After the massage, I stopped at the nearby new Lone Star Restaurant out in Kanata. I hadn’t been to the new one, which seems more like a store than a restaurant, at the end of a small strip mall. But a bunch of the others are like that, too, I don’t know why it seems “different’. It’s bigger inside than I was expecting, but the food is the same — I grabbed steak fajitas today, along with a drink, and read a book on my Kindle while sitting at the bar. It was a pretty quiet outing for mid-afternoon, borderline perfect, to be honest. It isn’t a location I would go if I was looking for noise around me, the big TV can’t even really be seen very well from the bar (huh? who the heck designed that layout?), but I do like the one at Baseline. I feel the same about the Royal Oak near my house or the St. Louis Ribs on Clyde…I can go, sit and watch sports on TV, and hear the buzz of people around me. I rarely engage with them, but if I’m going stir-crazy, it helps.
Not all ran smoothly
One aspect didn’t quite run as smoothly as the rest. After I got home, I needed to put heat on my lower back as instructed by the RMT. Except, of course, I’m lying on a bed, all nice and warm, looking out the window on a rainy day…and…clunk. I fell asleep for an hour. While that doesn’t seem like a big deal, it IS something I’m worried about on the physical side. It is really easy for me to loll, and taking naps is addictive.
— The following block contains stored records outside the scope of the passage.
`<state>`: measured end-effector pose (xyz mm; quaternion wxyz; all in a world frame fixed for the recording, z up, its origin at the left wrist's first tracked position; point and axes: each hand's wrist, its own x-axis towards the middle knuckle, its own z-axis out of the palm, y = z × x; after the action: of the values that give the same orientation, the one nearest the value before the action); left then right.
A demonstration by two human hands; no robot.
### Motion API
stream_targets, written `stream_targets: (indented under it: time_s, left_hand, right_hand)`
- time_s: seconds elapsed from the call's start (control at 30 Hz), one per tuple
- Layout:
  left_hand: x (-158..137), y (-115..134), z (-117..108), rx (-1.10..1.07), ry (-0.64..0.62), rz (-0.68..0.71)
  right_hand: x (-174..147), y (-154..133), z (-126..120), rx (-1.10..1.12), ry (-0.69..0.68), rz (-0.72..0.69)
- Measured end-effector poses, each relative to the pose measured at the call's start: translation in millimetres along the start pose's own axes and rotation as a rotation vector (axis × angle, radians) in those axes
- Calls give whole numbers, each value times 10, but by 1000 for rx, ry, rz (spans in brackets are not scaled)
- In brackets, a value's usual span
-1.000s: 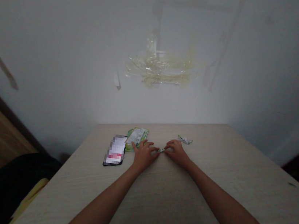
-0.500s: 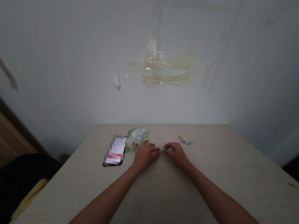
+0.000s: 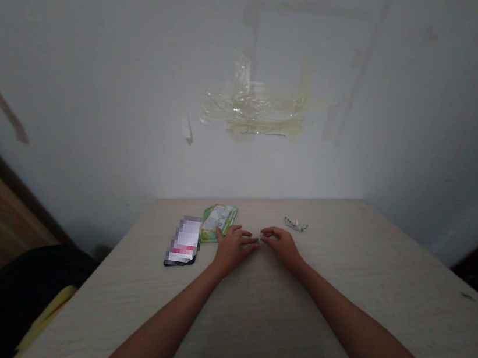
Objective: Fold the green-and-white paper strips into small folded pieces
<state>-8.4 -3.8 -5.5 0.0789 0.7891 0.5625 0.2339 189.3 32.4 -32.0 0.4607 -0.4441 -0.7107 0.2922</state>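
Note:
A small whitish-green piece (image 3: 260, 237), too small to name, lies between my two hands on the pale wooden table (image 3: 242, 320). My left hand (image 3: 233, 249) rests flat with its fingers spread, the fingertips reaching to the piece. From the other side, my right hand (image 3: 281, 245) pinches at the piece with thumb and fingers. Just beyond the left hand is a green and white packet (image 3: 219, 219), with more green packaging showing under its edge. A crumpled green and white wrapper (image 3: 295, 224) lies past the right hand.
Left of the packet lies a phone (image 3: 183, 242) in a dark case, its screen blurred out. Behind the table rises a grey wall (image 3: 147, 73) with old clear tape (image 3: 256, 114) on it. Dark cloth (image 3: 9, 284) and yellow fabric (image 3: 46, 321) are at the lower left.
My left hand has shifted slightly right, its thumb drawn off the packet's middle toward the corner. The right hand stays nearly in place, with the small piece still between the hands.

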Motion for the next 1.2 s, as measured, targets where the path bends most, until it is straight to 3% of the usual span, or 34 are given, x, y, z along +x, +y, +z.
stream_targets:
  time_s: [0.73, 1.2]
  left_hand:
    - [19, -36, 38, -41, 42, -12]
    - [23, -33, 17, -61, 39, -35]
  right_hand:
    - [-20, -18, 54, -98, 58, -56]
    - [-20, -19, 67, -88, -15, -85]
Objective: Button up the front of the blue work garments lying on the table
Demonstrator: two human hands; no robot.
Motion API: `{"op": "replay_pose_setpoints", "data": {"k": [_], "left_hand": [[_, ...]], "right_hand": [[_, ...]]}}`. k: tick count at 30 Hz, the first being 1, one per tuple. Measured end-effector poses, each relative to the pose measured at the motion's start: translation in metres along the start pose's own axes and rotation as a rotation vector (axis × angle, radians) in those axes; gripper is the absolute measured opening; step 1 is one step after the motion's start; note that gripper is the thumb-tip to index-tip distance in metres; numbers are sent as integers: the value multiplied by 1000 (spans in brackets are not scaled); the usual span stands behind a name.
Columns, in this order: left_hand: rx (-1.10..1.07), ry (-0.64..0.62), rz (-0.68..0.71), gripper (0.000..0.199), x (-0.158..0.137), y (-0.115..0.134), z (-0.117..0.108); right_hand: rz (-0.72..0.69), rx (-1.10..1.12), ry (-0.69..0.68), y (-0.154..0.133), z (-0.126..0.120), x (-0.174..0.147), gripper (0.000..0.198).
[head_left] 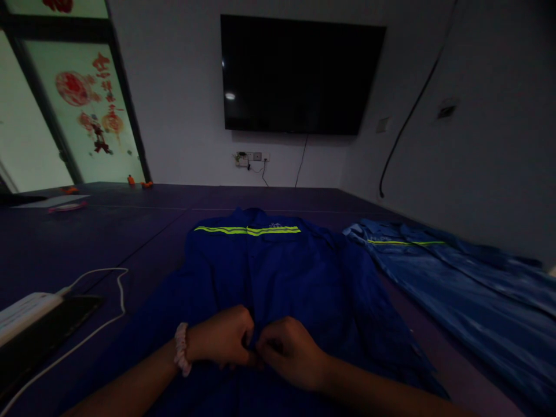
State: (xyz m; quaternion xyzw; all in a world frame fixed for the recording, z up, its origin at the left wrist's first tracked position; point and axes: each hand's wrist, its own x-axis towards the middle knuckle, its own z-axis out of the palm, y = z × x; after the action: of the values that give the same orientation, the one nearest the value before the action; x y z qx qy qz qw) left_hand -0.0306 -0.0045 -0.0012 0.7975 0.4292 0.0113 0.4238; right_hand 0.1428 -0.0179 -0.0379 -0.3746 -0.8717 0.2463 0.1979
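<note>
Blue cloth fills the middle: a blue jacket [269, 272] lies flat on the dark tabletop [87, 231], with a yellow stripe [247, 230] near its top. The left hand [223, 336] and the right hand [291, 353] meet at the jacket's front, both closed and pinching the cloth. The room is dim, so they may be holding a button; it is hidden. A second jacket [456, 284] lies to the right, cut off at the edge.
</note>
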Motion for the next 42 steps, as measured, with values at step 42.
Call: {"op": "replay_pose_setpoints", "data": {"k": [42], "left_hand": [[66,39,19,18,-2,7,7]], "right_hand": [[-16,93,38,2,1,0,19]]}}
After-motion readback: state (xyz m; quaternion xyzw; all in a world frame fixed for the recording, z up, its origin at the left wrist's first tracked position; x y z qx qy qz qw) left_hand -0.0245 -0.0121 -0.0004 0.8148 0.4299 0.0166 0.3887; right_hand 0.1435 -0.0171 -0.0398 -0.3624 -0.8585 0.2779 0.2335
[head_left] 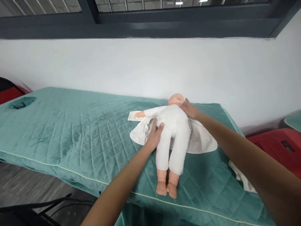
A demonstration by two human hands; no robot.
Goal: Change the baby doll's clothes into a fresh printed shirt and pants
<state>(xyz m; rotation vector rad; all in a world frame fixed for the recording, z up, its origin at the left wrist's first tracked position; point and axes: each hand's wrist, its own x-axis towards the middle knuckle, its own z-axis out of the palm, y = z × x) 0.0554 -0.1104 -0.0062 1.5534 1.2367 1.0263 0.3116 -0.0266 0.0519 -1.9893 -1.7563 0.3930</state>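
Note:
A baby doll (175, 121) with a white cloth body lies on its back on a green quilted bed cover (94, 135), its feet toward me. Under it a white baby garment (202, 139) is spread out to both sides. The doll's arm on the left reaches out over the garment's sleeve. My left hand (155, 135) rests against the doll's side at the hip, thumb and fingers apart. At the doll's shoulder, beside its head, my right hand (190, 110) touches it with the fingers spread. The doll's other arm is hidden.
A white wall (105, 66) rises behind the bed, below a dark window frame (183, 26). At the right stands a red plastic chair (279, 146); a pale folded cloth (243, 179) lies near the bed's right side. The cover has a hole (23, 102) at the far left.

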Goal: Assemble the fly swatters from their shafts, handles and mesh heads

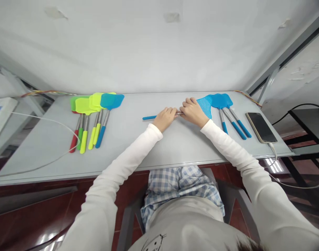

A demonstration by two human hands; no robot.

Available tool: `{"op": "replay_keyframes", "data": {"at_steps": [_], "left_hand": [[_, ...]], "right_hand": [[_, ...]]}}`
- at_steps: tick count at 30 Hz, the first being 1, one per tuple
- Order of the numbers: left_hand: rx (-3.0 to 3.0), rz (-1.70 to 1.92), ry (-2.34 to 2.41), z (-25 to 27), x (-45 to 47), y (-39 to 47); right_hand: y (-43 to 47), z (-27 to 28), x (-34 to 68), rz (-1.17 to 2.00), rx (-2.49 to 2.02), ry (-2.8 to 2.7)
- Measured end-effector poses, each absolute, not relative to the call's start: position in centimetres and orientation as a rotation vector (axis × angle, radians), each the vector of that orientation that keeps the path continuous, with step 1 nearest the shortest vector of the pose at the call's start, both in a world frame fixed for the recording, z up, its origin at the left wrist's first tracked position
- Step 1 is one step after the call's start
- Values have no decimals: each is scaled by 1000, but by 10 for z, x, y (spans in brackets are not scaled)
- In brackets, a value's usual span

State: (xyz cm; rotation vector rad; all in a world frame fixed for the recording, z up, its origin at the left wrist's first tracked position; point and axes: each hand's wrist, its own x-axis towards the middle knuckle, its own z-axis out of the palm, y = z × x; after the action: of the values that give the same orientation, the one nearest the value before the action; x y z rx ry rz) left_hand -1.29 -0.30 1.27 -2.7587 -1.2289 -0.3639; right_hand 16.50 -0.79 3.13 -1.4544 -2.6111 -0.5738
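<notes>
Both my hands grip one blue fly swatter (206,106) that lies sideways just above the middle of the table. My left hand (165,119) is closed round its metal shaft, and the blue handle end sticks out to the left. Close beside it, my right hand (193,112) is closed on the shaft nearer the mesh head, which shows past my knuckles. A short bit of shaft is visible between the hands; my fingers hide the rest. Several blue fly swatters (222,101) lie right of my right hand, heads overlapping, handles toward me.
On the left lie several fly swatters (83,105) with red, green, yellow and blue handles. A phone (261,127) with a white cable rests at the table's (128,153) right end. Another white cable (62,124) crosses the left side. A wall stands behind.
</notes>
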Motion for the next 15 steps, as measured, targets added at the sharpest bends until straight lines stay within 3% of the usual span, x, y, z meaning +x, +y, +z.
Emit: {"op": "replay_keyframes", "data": {"at_steps": [15], "left_hand": [[-2754,-146,-1219,10,-28,10]], "right_hand": [[-13,15,174,-480,-1199,-2587]]}}
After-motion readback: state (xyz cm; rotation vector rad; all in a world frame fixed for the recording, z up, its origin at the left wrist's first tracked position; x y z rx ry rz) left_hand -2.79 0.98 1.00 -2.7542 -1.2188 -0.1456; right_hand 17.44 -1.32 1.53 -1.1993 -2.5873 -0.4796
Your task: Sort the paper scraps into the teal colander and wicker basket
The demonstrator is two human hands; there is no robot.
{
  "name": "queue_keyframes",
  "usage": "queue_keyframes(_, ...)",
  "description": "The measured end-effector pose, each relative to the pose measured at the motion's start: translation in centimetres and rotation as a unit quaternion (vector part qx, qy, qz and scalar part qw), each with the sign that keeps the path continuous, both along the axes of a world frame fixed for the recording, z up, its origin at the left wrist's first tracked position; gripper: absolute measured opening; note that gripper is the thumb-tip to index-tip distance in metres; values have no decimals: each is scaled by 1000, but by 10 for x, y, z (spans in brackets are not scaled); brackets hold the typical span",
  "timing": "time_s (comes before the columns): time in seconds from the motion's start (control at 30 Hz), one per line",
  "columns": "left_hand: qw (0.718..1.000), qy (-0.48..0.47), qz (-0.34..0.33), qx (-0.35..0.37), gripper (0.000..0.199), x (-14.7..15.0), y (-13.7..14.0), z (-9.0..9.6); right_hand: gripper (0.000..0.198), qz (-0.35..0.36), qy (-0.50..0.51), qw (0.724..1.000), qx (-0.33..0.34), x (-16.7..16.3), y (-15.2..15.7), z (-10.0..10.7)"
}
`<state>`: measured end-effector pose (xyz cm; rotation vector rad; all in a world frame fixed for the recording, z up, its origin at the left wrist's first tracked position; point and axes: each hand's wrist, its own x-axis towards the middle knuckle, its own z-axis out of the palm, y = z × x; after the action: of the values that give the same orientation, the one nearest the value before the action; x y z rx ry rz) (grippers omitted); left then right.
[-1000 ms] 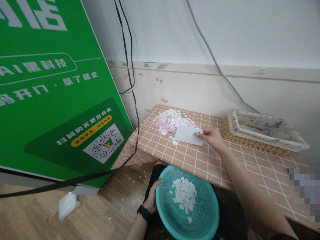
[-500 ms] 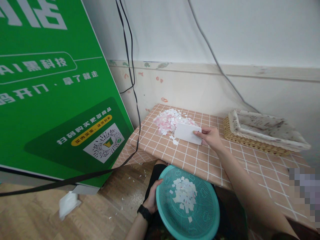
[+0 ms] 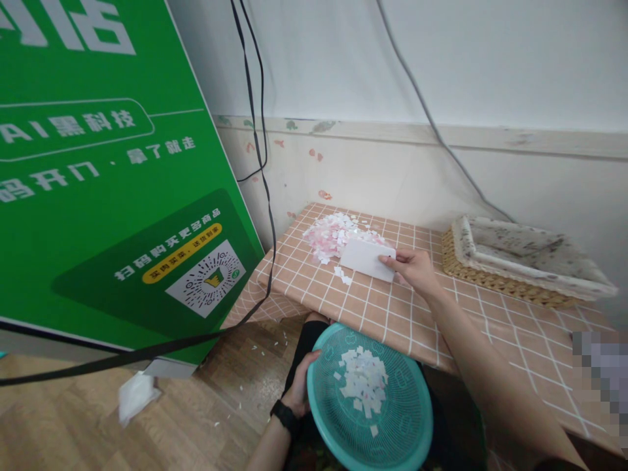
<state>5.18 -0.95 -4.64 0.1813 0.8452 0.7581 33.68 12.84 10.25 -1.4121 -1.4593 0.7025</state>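
My right hand (image 3: 415, 269) pinches the right edge of a white card (image 3: 366, 260), thumb on top. The card is tilted low over the checked tablecloth, beside a heap of white and pink paper scraps (image 3: 326, 237). A few loose scraps lie just left of the card's lower corner. My left hand (image 3: 300, 387), with a black watch at the wrist, grips the left rim of a teal plastic basket (image 3: 324, 418) at my lap, below the table edge. Small white paper pieces (image 3: 364, 379) lie in that basket.
A woven basket with a floral lining (image 3: 520, 291) stands on the table (image 3: 441, 327) at right. A green sign-covered cabinet (image 3: 98, 216) fills the left. A black cable (image 3: 271, 216) hangs between it and the table. A white bag (image 3: 137, 396) and paper bits lie on the floor.
The card has tipped slightly and its left edge has shifted a little left, close to the loose scraps. My left hand and the teal basket hold nearly the same place.
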Motion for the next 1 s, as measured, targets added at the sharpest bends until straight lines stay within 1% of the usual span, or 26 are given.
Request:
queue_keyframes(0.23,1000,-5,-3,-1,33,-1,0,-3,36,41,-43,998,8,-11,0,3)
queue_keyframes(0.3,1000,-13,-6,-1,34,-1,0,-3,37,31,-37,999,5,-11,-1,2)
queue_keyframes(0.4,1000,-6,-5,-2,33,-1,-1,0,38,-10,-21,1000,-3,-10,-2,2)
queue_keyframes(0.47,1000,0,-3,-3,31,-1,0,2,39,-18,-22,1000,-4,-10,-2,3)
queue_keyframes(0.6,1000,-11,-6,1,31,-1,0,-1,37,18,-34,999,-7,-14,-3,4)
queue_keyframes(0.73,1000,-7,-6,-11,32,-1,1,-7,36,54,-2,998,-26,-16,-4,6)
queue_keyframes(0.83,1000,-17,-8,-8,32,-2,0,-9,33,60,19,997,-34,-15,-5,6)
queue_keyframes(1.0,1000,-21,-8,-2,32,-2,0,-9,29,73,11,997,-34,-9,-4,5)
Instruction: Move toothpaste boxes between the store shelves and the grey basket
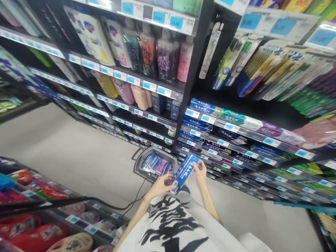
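Note:
Both of my hands are closed on a blue toothpaste box [185, 172], held aslant in front of my shirt. My left hand [163, 184] grips its lower left end, and my right hand [201, 172] has the upper right end by its edge. Whether a second box lies beneath it I cannot tell. Just beyond my left hand, a grey shopping basket [174, 158] stands on the floor with several toothpaste boxes [157, 165] lying in it, blue and purple ones among them.
Toothpaste shelves [231, 126] rise close in front to the right, under hanging toothbrushes [265, 70]. Body wash bottles [149, 49] fill shelves at the upper left. Slippers [39, 232] sit on a rack at the lower left. A thin black cord [138, 194] hangs near my left arm.

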Action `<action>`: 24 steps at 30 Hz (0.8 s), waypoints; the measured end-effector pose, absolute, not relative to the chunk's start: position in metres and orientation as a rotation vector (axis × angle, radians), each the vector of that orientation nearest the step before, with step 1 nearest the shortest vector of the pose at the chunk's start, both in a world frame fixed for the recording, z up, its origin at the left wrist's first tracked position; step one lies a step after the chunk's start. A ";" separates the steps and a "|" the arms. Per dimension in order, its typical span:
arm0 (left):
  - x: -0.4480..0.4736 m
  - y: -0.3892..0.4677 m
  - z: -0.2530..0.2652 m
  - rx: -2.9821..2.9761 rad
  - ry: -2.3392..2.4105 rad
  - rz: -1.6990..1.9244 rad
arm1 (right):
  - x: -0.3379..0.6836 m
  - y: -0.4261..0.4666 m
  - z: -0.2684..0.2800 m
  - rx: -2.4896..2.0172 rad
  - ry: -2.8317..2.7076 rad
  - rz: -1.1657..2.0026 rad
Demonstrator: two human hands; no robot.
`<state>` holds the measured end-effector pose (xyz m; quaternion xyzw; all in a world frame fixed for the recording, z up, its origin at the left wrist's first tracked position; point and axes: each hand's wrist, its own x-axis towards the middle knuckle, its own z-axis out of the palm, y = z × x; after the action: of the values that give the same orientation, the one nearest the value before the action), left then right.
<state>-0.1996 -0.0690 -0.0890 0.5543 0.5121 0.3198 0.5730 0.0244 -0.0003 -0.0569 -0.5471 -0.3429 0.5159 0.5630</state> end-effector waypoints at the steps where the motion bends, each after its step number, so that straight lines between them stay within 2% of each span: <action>1: -0.197 -0.070 -0.091 1.313 1.174 0.733 | 0.018 -0.002 -0.056 -1.256 -0.900 1.259; 5: -0.189 -0.072 -0.098 1.267 1.178 0.768 | -0.003 -0.011 -0.059 -1.156 -1.384 1.405; 10: -0.189 -0.071 -0.099 0.934 1.223 1.031 | 0.000 -0.023 -0.074 -1.233 -1.715 1.498; 16: -0.194 -0.069 -0.096 0.501 1.259 1.338 | 0.018 -0.021 -0.076 -1.191 -1.468 1.590; 24: -0.208 -0.069 -0.100 0.334 1.216 1.566 | 0.031 -0.010 -0.070 -1.370 -1.230 1.354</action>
<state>-0.2076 -0.0690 -0.0998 0.1402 0.5105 0.6578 0.5358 0.0313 -0.0102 -0.0701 -0.5453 -0.4896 0.5390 0.4152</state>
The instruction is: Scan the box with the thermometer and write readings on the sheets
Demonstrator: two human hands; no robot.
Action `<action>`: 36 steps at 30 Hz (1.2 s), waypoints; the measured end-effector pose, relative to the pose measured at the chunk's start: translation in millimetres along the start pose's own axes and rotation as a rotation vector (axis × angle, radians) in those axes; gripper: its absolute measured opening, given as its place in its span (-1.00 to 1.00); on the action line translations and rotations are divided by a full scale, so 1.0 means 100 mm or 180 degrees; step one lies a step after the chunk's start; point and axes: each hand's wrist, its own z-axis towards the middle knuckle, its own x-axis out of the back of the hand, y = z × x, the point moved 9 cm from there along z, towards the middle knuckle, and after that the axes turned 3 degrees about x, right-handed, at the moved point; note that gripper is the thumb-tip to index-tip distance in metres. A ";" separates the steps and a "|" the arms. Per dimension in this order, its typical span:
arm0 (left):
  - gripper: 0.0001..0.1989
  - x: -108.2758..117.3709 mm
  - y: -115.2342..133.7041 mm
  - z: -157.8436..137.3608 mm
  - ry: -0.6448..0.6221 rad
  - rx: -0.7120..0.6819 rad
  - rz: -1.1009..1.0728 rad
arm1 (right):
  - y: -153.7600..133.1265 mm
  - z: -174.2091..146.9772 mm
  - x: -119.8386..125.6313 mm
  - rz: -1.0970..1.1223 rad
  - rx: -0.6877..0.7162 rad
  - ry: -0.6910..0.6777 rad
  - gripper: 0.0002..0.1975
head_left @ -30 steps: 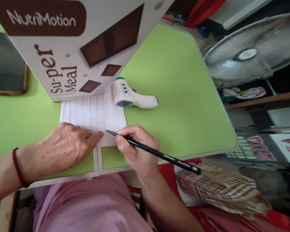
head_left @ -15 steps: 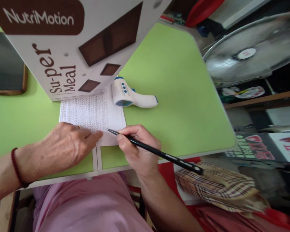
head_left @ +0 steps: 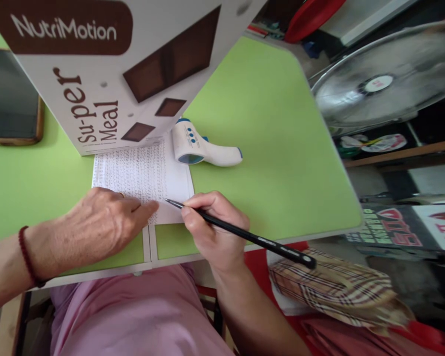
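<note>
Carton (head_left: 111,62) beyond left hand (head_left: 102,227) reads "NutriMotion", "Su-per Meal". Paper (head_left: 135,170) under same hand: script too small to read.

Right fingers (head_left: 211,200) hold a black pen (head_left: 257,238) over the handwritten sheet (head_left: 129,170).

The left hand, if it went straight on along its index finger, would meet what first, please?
The left hand would probably meet the tip of the black pen in the right hand; heights above the paper are unclear.
</note>
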 end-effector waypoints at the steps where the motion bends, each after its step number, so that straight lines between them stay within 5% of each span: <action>1: -0.73 0.00 0.00 0.00 -0.0020 0.0011 -0.0008 | 0.00 0.00 0.02 0.0004 -0.0006 0.0069 -0.91; 36: -0.70 0.02 -0.01 -0.03 0.0150 -0.0018 0.0010 | 0.02 -0.01 0.02 0.0030 -0.0004 0.0043 -0.93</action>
Just as you can train toddlers to stop having naps, it’s really easy to train retirees to take them. After all, almost anything can wait until tomorrow. And I am willing to let that happen for the first two months, but then, NADA. I want my retirement to be fairly active, not sitting around on a couch watching TV or sleeping before dinner.
On the positive side, the “test drive” approach seemed to be a good metaphor for my retirement preps. I’ve thought of a LOT of things I can do in future milestone days that “feel” right, and I considered a couple of them for today. Ultimately, though, I didn’t want to over-fill the day. I’m not retired yet. π
One other thing occurs to me as I sign off. I have tended to think of these days as also culmination points i.e., what have I accomplished in the last 100 days, and I expected to cover that in my post. Taking stock of my progress on my various goals. And then I realized that while that is important, and I’ll write about that later, the milestone itself is not about what I did in between the big dates. It’s just about how I mark the day. That’s enough.